A new home for the spirit of adventure

23rd March 2012 at 00:00
A twilight programme at the Royal Scottish Geographical Society's new education centre in Perth offers an innovative approach to CPD. Jean McLeish reports

Treasured memoirs and mementoes of incredible journeys are given pride of place here, like the flag from the Scottish National Antarctic Expedition led by William Speirs Bruce aboard the Scotia in 1902.

The Royal Scottish Geographical Society's (RSGS) new visitor and education centre at the Fair Maid's House in Perth provides a home for the society's fascinating collection of journals, books, maps and photographs. They document stories of scientific exploration and adventures from the past, inspiring and informing fresh endeavours.

Schools have already begun visiting the new centre in the recently refurbished Fair Maid's House - a location of interest in its own right as the oldest house in Perth, dating back to the 15th century.

Now teachers and pupils can benefit from the expertise of RSGS education officer Joyce Gilbert, a teacher on secondment from Perth and Kinross Council and a former education officer with the Royal Society for the Protection of Birds.

Schools that have already visited with pupils have been delighted with what's on offer: "It's a fantastic resource for Perth and the surrounding area," says geography teacher Louise Macleod, who brought first years here from Perth Academy.

"The map collection alone is fantastic. It's a bit of history, it's exploration - it's things that kids today are actually quite interested in. The Explorers' Room as well - the idea of seeing equipment that people who have been to the South Pole have actually used."

But there's more. "At the moment they have storytellers in there, telling about the lives of people who have done the exploring, and their journals are sitting on the wall in there," says Mrs Macleod, who is joining an educational CPD session being run at Fair Maid's House this evening.

"It's connecting literacy and numeracy and storytelling - it's the kind of thing children want to hear," she says.

This twilight programme is being run by the RSGS in partnership with Perth and Kinross's Creative Learning Network.

"Our role is to educate, but really it's not to tell you the whole story - it's just to get you thinking. That's what we're here for," says RSGS chief executive Mike Robinson.

"Our collection is fairly extensive - we have about 300,000 maps, between 70,000 and 100,000 books and all sorts of diary notes, articles and artefacts that people have brought back from expeditions. Something in here should interest and inspire you to want to go and find out a bit more - and that's what we're all about."

Tonight teachers and education officials are being given a tour of the educational resources and facilities here and invited to think creatively about how they can be used in learning and teaching.

Sheena Devlin, head of education (early years and primary) at Perth and Kinross, says: "We're looking at an innovative approach to CPD for staff, making them aware of this brilliant resource, of the role of the education officer and what she can do in terms of outreach work and how schools can link that into any planned topic, tasks or activities they are involved in.

"We're taking the opportunity to link development of this as an educational resource with Curriculum for Excellence in its broadest sense, looking at interdisciplinary learning, outdoor learning - all of these things we think are important for any young person's experience."

This evening, the Explorers' Room provides an ideal location for two storytellers who take the roles of the botanist and explorer David Douglas and Isabella Bird, one of the 19th century's most intrepid women travellers.

"Storytelling is a fantastic resource, using the idea of dressing up to create atmosphere," says Mrs Macleod. "They have props - whether they're real or not doesn't matter.

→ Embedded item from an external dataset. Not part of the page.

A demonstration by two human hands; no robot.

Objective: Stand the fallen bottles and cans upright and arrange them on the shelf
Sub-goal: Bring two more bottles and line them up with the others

If you can tell the story to go along with the prop, that hooks the children's interest and you can take it from there."


Fair Maid's House in Perth is the Royal Scottish Geographical Society's first dedicated education and visitor centre - a centre of excellence for geography.

Facilities include an Earth Room with an astonishing lighted globe, which allows visitors to see the planet as if from space. It's constantly changing to show different information about the Earth - its geology and population statistics.

There's also a dedicated education room and the Explorers' Room, which celebrates the achievements of international adventurers. "When you walk in the door, the hope is that you become an explorer - you want to explore," says Mike Robinson, RSGS chief executive.

"You're meant to want to open a couple of drawers or look in a cupboard or lift up a book. It's very much about wanting to show off the eclectic nature of our collection."

RSGS education officer Joyce Gilbert says she is inspired by what she is discovering in her new role: "Scotland has probably produced the most explorers of any country - if you just look at maps of the world, a lot of rivers and mountain ranges are named after Scots.

"So, for me, working with RSGS is another learning journey, because every time I come in, something else has appeared from the archives which our excellent archivist Margaret Wilkes has pulled out of the box and I can start to think of the educational possibilities."

Primary teacher Alison Wilson has a background in geography and is already enthusiastic as she tours the new facility. She is on secondment from her post at Robert Douglas Memorial Primary in Scone to help develop outdoor learning in the authority. "This is an absolutely marvellous resource," she says. "I think this is a brilliant place to bring children."